• [Task statement]:
State how many lines of the material below contain the word "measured". Add nothing else.

****

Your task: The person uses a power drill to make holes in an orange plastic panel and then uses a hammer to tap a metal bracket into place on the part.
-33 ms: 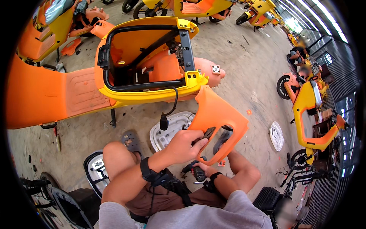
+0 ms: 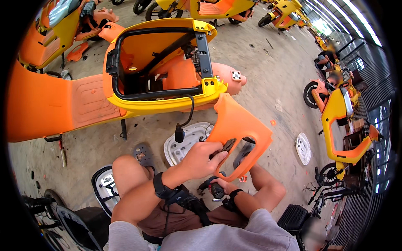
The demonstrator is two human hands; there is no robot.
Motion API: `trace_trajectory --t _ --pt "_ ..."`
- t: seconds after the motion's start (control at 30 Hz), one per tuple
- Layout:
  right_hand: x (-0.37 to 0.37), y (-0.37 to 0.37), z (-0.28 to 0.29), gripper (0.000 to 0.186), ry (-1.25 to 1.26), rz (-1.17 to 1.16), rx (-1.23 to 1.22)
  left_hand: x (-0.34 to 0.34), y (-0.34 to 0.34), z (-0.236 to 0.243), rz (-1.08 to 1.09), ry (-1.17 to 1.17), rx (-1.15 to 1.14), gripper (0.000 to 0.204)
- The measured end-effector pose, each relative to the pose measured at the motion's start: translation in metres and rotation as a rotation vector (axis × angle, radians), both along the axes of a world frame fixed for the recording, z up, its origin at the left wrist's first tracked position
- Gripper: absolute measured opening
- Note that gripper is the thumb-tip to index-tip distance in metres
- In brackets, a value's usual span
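Note:
An orange plastic body panel (image 2: 240,119) with an oval opening stands tilted in front of me, close to the scooter's tail. My left hand (image 2: 203,159) is closed on its near edge, thumb and fingers pressing a small dark piece (image 2: 228,145) against the panel beside the opening. Lower down, my right hand (image 2: 228,185) grips a dark cordless drill (image 2: 217,191) below the panel's bottom edge. Part of the drill and its tip are hard to make out behind the panel. The yellow and orange scooter (image 2: 159,102) lies open at its seat compartment, with a black cable (image 2: 192,111) hanging down.
White seat-shaped shells lie on the concrete floor: one (image 2: 178,146) behind the panel, one (image 2: 303,149) to the right, one (image 2: 106,188) by my left leg. Another scooter frame (image 2: 335,138) stands at right. A bicycle (image 2: 50,209) is at lower left. Other people (image 2: 328,58) sit far right.

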State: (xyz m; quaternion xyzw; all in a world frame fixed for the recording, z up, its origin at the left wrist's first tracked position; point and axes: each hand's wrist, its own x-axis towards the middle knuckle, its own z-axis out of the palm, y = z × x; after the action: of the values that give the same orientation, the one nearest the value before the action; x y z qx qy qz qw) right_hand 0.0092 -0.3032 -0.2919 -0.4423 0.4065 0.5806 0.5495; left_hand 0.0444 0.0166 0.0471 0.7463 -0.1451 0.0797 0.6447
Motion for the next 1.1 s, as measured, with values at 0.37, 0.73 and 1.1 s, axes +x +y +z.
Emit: trace_trajectory --t 0.37,0.73,1.1 --pt "0.024 -0.001 0.03 0.057 -0.196 0.329 -0.096 -0.001 -0.002 -0.001 0.035 -0.035 -0.023 0.018" --pt "0.028 -0.043 0.019 0.065 -0.723 1.055 -0.841 -0.017 -0.013 0.004 0.123 -0.054 0.015 0.017" --pt "0.028 -0.002 0.065 0.062 -0.403 1.319 -0.568 -0.023 -0.01 -0.01 0.133 -0.019 0.102 0.026"
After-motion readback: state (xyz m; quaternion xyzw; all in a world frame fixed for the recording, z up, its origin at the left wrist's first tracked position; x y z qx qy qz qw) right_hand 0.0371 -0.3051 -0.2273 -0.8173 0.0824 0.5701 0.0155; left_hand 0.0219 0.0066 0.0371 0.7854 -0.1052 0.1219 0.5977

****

• [Answer to this problem]:
3